PERFORMANCE UNIT AWARD AGREEMENT

 

THIS PERFORMANCE UNIT AWARD AGREEMENT is entered into and effective as of this 1st day of October, 2001 (the “Date of Grant”), by and between Nash-Finch Company (the “Company”) and Ron Marshall (the “Grantee”).

 

A. The Company has adopted the Nash-Finch Company 2000 Stock Incentive Plan (the “Plan”) authorizing the Board of Directors of the Company, or a committee as provided for in the Plan (the Board or such a committee to be referred to as the “Committee”), to grant performance unit awards to employees and non-employee directors, consultants and independent contractors of the Company and its Subsidiaries (as defined in the Plan).

 

B. The Company has amended the Nash Finch Company Executive Incentive Bonus and Deferred Compensation Plan (the “Deferred Compensation Plan”) to permit a participant in the Deferred Compensation Plan who was actively employed by the Company, or was on an approved leave of absence, on September 30. 2001, to transfer all, but not part, of the share equivalents contingently credited to such participant pursuant to the Deferred Compensation Plan into Performance Units (as defined in the Plan) granted under the Plan and payable in shares of Common Stock (as defined in the Plan) upon the achievement of certain employment or service goals by such participant and upon the termination of such participant’s employment or other service with the Company.

 

C. The Grantee, who was a participant in the Deferred Compensation Plan and was actively employed by the Company on September 30, 2001, has elected to transfer all of the share equivalents contingently credited to him pursuant to the Deferred Compensation Plan into Performance Units granted under the Plan, and the Company desires to grant the Grantee a Performance Unit award payable in shares of Common Stock pursuant to this Agreement and the terms of the Plan and the Deferred Compensation Plan.

 

Accordingly, the parties agree as follows:

 

1.                                        Grant of Performance Unit Award .

 

The Company hereby grants to the Grantee a performance unit award (the “Award”) consisting of Fifteen Thousand Nine Hundred Fourteen and 4764/ten thousands (15,914.4764) performance units (the “Performance Units”), which Performance Units shall be reflected in a book account maintained by the Company and shall be settled pursuant to Section 2 in shares of the Company’s common stock, par value $1.66 2/3 per share (together with the Common Stock Purchase Rights attached thereto, the “Common Stock”) to the extent provided for in this Agreement and the Plan.
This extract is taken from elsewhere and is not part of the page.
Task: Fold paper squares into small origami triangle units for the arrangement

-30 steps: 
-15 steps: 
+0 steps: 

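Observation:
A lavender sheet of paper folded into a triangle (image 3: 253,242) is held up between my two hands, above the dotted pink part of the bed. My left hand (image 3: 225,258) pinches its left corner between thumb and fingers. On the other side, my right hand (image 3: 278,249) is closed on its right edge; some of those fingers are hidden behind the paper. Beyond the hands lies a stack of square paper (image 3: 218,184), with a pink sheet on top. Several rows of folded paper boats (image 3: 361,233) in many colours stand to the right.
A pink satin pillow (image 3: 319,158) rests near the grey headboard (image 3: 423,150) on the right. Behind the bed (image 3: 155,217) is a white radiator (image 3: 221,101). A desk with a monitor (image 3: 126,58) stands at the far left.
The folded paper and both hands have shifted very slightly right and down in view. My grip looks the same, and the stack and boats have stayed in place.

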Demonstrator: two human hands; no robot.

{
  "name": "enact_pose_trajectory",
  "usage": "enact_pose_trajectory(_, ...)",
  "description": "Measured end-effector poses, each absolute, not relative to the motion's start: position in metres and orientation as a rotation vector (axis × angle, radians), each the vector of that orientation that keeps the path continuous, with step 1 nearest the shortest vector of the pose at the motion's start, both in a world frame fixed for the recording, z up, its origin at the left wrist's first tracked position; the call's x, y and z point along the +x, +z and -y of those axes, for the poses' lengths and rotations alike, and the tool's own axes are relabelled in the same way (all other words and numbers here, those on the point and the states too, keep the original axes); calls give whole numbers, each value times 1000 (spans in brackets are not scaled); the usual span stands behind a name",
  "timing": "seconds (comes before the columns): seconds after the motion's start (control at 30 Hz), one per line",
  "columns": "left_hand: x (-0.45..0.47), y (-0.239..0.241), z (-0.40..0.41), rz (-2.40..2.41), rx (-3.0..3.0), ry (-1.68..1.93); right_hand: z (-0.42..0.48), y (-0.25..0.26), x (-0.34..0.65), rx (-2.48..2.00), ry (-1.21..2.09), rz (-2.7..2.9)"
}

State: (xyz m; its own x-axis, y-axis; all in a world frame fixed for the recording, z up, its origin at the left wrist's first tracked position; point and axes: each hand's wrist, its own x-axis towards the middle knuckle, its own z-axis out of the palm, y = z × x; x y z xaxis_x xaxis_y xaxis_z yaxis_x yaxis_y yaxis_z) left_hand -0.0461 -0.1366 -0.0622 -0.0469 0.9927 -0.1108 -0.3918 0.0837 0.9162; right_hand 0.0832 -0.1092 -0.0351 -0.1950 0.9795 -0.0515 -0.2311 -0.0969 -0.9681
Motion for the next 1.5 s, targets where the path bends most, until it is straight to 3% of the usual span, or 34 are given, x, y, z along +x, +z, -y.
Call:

Each reference to the Performance Units in this Agreement will be deemed to include any additional Performance Units granted to the Grantee pursuant to Section 4.1 and any additional Performance Units granted to the Grantee or other securities issued to the Grantee pursuant to Section 4.2, and shall also include the Performance Shares (as defined in Section 2) underlying such Performance Units.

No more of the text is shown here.